One of the things I loved about LCW is their passionate understanding of intercultural development continuum. That was one of the best investments that I made – getting certified in that – because it helped me navigate all the different personality types from an organization, to a team, to a leader along that spectrum. We’re all somewhere along there and we think we do better than we really do. So that’s one of the key things, (along with) the master’s in organizational development, that was a gift that continues to keep giving. Understanding organizational behavior is critical.
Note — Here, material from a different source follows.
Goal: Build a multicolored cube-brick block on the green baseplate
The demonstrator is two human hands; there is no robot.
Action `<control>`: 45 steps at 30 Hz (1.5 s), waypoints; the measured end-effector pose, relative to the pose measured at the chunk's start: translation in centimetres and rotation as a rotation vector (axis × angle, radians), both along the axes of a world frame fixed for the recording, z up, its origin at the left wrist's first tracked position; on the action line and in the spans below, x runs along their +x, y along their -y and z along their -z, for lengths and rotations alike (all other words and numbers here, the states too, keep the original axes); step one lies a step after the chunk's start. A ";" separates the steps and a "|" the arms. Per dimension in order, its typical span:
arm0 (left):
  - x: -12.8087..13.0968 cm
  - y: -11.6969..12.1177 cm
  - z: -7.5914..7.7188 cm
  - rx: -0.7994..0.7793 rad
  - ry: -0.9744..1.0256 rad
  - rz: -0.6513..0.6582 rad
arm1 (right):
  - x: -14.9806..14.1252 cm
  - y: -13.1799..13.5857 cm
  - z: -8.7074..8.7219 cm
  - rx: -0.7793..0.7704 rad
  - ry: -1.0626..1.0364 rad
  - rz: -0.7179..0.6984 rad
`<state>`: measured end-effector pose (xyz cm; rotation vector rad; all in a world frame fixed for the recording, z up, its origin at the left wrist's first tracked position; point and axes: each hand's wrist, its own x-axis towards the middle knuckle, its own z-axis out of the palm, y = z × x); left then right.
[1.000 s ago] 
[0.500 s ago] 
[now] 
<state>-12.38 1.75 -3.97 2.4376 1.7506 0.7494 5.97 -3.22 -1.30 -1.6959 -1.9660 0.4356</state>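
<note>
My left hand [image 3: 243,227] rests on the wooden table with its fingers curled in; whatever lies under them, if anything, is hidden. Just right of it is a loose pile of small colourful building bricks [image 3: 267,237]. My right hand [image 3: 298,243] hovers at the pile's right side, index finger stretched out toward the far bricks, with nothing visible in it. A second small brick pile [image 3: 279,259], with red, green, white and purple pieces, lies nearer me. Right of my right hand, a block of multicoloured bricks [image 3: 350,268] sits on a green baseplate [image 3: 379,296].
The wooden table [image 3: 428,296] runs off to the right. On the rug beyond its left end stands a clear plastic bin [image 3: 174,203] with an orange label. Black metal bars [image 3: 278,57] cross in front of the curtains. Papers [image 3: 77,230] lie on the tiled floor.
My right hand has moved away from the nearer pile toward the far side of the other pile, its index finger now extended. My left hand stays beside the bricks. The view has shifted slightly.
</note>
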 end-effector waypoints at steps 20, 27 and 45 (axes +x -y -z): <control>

There are great places to get certifications and learning the basics of inclusion and diversity, which you have to do. Passion is not enough, but understanding the front line of the business – what the business needs, what the business strategy is, how CEOs think, how CFOs think – is critical. Just as important as supporting that entry level talent that just came in, but really understanding it as a business and the psychology of what you’re working with and just the baseline, what works, what are the ingredients that you need? Because it is a formula. It’s not a thing. It’s really a formula that has to bend and move with the nature of that particular culture. There’s a lot of sophistication that people don’t think about. They think, “I care about this. Something happened to me so I’m going to enter this space…” But it’s a science and an art that needs some rigor added to it for sure.
That’s excellent advice. Well, thank you so much, Carol, for sitting down and chatting with us and sharing all of your insights, stories and advice. It’s super helpful. And thank you for your continued partnership with LCW. We’re so glad to continue working with you and working side by side with you.
My pleasure. Just in time is another gift that keeps giving. So I’m always happy to recommend all of the resources from LCW because they’re critical to our progress.